RFC: Boyer-Moore-Horspool optimization for LIKE '%pattern%' searches

From: Andriy Dorokhin <andreumdorokhinum(at)gmail(dot)com>
To: pgsql-hackers(at)lists(dot)postgresql(dot)org
Subject: RFC: Boyer-Moore-Horspool optimization for LIKE '%pattern%' searches
Date: 2026-05-26 09:54:21
Message-ID: 88272f23-19b4-493d-bdd7-258218b74881@gmail.com
Views: Whole Thread | Raw Message | Download mbox | Resend email
Thread:
Lists: pgsql-hackers

Hi everyone,

I'm a newbie and would like to explore whether Boyer-Moore-Horspool
substring searching could improve performance for LIKE queries.

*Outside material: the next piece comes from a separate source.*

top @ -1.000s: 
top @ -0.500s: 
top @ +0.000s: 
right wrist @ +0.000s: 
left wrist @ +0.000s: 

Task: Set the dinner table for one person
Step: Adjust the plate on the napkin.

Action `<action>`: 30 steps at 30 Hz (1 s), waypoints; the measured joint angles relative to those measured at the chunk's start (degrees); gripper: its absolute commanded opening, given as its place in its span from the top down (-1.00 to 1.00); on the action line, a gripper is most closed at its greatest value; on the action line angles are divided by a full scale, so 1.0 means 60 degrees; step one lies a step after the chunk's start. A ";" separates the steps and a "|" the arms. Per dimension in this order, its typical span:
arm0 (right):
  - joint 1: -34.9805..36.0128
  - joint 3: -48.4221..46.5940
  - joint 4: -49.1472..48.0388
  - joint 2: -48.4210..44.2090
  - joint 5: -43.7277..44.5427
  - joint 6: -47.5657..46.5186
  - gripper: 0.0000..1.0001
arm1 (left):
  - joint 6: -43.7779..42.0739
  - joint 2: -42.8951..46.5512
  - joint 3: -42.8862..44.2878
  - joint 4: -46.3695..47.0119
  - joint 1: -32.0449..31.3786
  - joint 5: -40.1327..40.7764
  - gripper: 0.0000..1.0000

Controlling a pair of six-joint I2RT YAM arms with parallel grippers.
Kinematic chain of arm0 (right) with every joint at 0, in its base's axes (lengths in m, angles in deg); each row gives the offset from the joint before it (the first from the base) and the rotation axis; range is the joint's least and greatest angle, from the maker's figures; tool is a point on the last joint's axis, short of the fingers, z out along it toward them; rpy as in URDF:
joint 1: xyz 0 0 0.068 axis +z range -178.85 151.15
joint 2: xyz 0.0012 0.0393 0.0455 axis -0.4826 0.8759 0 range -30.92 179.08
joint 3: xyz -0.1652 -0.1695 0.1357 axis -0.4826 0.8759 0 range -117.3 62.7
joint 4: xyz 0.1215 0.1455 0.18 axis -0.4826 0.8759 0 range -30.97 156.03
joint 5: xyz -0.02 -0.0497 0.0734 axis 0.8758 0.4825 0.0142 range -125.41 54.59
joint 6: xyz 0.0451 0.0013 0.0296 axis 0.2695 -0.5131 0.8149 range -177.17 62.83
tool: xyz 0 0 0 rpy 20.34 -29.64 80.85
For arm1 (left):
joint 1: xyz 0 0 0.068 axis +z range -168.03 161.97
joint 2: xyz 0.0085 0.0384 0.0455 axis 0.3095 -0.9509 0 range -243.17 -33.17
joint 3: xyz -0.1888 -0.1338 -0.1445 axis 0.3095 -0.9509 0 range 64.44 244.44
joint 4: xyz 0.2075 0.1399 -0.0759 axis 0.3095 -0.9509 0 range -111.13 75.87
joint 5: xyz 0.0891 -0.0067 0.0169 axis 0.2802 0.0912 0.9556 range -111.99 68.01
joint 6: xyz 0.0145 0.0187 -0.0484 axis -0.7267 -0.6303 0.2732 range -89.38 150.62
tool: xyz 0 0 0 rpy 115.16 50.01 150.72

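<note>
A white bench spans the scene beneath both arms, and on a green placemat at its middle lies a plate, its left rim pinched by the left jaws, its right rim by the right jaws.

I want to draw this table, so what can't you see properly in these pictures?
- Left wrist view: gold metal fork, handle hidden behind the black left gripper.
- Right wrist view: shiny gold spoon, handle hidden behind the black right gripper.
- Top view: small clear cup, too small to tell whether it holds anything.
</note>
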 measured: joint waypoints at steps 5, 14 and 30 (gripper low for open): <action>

This topic has come up a few times previously on pgsql-hackers.
As I understand it, the main concerns raised previously were:
    * BMH is not universally faster, especially for short patterns
    * preprocessing costs may outweigh benefits
    * LIKE semantics become more complicated when '%' and '_' appear
internally
    * rewriting LIKE into strpos() is not always appropriate
    * SIMD/vectorized approaches may outperform BMH on modern CPUs

Still, I was curious whether the practical gains for longer literal
substring searches might justify revisiting the idea.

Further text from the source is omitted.